I engage with others—through coaching, community, and communication—within clear and intentional windows, refusing to be ruled by notifications or distractions.
I make space for ongoing learning and growth, approaching both with intention so that I can better lead the women entrusted to me.
I build margin and flexibility into my workdays to accommodate the unexpected.
I ruthlessly eliminate hurry from my life.
I end each workday by planning for the next day, closing my office, and taking a walk outside, releasing what remains unfinished.
Evening
I move at a restful pace in the evenings, prioritizing my family, nourishing my body, caring for my home, and reading.
Weekly
I practice fasting and restraint to remind myself that I am not my own; I am bought with a price. God is my sustainer.
I enter Sabbath with intention—at the beach when possible—allowing rest, joy, and attentiveness to restore me so I can approach the next work week with clarity and peace.
When I fall short of these commitments, I return to Jesus with humility, receive His mercy, and begin again without shame or guilt.
I’m sharing my Rule of Life not as a template to copy, but as an example of what’s possible when you choose to structure your life around what matters most in your current season. Maybe you’re still in the thick of competing demands, working through the hum of guilt. Or maybe, like me, you’ve found yourself suddenly free but unmoored.
Either way, a trellis–a Rule of Life–can hold you steady.
If you’re thinking, I could use some help building my trellis, I’d love to walk with you.
Beginning January 15, I’m leading The Abide Sessions—a spiritual formation membership for women who want to live with deeper roots, steadier rhythms, and less hurry.
If that sounds like what you need right now, I’d love for you to join us.

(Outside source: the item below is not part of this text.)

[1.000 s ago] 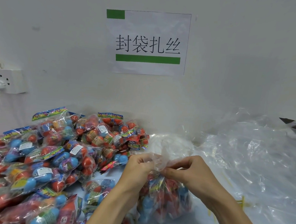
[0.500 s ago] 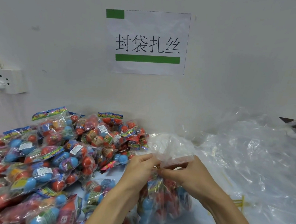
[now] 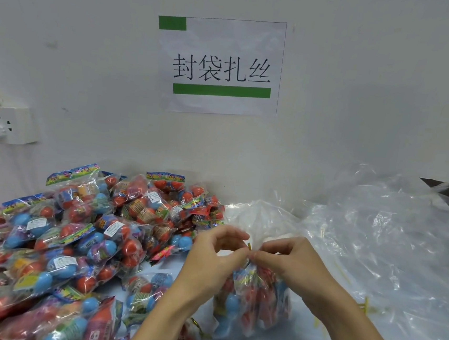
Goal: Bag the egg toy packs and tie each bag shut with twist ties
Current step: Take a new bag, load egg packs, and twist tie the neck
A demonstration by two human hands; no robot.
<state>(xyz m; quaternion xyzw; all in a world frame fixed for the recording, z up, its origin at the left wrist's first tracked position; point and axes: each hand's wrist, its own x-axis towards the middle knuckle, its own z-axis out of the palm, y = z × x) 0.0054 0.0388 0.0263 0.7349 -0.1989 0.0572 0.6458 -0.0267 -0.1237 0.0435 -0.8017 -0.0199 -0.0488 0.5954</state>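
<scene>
Twist tie [image 3: 249, 246] at gathered neck of filled bag [image 3: 253, 304], just right of loose egg-pack pile [image 3: 79, 241]. Pinched from both sides by left hand [image 3: 213, 256] and right hand [image 3: 288, 261], fingertips curled tight. Best wound snug, neck kept bunched. Half a second ago: plastic gripped, no tie showing.

The clear, crinkled plastic bag [image 3: 254, 304] I hold is glossy, as are the cellophane-wrapped packs of smooth red and blue plastic eggs [image 3: 74, 240]. The loose transparent plastic sheeting [image 3: 392, 240] shines with creases. The white paper sign [image 3: 222, 65] and painted wall [image 3: 363, 87] look matt.
</scene>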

Wherever this finds you, may you have grace for the season you’re in and courage to build the trellis you need.
Love,
Sandy






This was an inspiring post. I love the trellis/support definition of rules. I need to develop a structure for how I spend time and fulfill my ministry after I retire from full-time work ne t year.
I love learning about the connection between "rule" and "trellis," it gives me something to picture in my brain that somehow feels less rigid than whatever "rule" conjures up!